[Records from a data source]
══════════

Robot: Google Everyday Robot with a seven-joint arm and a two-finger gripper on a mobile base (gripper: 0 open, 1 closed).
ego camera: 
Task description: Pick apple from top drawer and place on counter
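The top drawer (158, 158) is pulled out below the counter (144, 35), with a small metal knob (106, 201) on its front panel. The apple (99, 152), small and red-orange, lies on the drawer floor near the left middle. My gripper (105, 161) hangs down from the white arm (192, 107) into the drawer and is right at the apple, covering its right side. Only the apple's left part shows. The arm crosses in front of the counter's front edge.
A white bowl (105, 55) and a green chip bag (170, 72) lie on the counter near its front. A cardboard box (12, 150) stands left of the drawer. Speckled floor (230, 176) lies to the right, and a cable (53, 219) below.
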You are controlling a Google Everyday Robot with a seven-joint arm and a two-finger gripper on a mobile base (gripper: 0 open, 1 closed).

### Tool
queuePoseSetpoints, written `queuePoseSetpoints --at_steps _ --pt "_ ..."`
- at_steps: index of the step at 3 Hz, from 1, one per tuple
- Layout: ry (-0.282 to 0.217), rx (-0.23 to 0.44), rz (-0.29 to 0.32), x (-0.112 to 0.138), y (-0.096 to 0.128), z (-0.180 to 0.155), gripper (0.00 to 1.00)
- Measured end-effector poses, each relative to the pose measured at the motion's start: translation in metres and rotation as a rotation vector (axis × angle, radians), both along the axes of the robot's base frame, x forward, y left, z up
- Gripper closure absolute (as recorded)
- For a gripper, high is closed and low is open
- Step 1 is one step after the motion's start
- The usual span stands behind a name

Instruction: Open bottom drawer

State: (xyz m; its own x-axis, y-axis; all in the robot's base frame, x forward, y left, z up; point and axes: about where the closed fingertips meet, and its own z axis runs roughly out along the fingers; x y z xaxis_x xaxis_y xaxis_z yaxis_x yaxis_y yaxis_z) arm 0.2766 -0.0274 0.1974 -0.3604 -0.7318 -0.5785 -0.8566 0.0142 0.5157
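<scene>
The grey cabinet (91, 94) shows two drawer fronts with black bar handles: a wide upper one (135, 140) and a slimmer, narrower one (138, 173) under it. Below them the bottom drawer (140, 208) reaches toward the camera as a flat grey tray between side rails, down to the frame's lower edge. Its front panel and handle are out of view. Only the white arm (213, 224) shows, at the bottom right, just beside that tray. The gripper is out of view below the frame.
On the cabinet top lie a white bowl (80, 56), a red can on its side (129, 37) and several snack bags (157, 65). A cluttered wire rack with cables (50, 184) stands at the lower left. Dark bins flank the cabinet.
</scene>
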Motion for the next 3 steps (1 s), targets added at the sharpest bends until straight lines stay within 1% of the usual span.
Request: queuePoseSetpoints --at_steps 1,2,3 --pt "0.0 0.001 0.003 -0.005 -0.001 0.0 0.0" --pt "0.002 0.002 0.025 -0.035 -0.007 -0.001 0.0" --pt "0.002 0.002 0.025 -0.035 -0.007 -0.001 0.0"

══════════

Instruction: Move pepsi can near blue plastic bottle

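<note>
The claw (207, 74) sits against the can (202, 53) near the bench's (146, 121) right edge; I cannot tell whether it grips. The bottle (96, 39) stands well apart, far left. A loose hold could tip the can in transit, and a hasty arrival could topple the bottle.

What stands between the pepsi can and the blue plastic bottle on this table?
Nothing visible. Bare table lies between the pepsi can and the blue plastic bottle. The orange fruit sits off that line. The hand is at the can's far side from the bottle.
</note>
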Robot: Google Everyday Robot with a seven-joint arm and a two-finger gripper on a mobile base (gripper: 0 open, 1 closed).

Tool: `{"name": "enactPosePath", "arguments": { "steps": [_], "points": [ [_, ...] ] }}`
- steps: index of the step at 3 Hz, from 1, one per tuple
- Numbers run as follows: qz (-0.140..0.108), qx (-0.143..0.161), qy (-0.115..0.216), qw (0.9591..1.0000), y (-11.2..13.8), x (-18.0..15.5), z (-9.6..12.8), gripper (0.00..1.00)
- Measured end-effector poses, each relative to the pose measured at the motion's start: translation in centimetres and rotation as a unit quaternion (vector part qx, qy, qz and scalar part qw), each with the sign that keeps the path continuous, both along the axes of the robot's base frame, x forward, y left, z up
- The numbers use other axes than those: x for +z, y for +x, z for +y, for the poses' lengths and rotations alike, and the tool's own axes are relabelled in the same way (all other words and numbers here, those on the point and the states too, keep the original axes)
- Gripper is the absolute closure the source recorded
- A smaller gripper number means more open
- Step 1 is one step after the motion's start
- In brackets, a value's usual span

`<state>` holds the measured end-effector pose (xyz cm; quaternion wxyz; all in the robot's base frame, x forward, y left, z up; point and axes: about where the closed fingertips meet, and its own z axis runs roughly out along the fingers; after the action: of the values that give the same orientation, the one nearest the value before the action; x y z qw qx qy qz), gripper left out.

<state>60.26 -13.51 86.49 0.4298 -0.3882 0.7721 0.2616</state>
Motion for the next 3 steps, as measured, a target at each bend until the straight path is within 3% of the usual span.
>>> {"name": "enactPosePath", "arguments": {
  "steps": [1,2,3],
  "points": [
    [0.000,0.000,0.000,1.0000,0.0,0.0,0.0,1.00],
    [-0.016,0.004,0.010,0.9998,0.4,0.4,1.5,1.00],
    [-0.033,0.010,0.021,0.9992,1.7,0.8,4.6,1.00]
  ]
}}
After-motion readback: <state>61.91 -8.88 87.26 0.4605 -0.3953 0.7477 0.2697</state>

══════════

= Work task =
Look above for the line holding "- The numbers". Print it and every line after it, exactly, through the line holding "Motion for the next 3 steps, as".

= The completed task =
- The numbers use other axes than those: x for +z, y for +x, z for +y, for the poses' lengths and rotations alike, and the tool's own axes are relabelled in the same way (all other words and numbers here, those on the point and the states too, keep the original axes)
- Gripper is the absolute closure the source recorded
- A smaller gripper number means more open
- Step 1 is one step after the motion's start
- In brackets, a value's usual span

`<state>` holds the measured end-effector pose (xyz cm; quaternion wxyz; all in the robot's base frame, x forward, y left, z up; point and axes: about where the closed fingertips meet, and its own z axis runs roughly out along the fingers; after the action: of the values that give the same orientation, the one nearest the value before the action; x y z qw qx qy qz), gripper left out.

<state>60.26 -13.51 86.49 0.4298 -0.3882 0.7721 0.2616</state>
Motion for the next 3 steps, as measured, a target at each bend until the straight path is within 3% of the usual span.

What the exercise asked for is complete.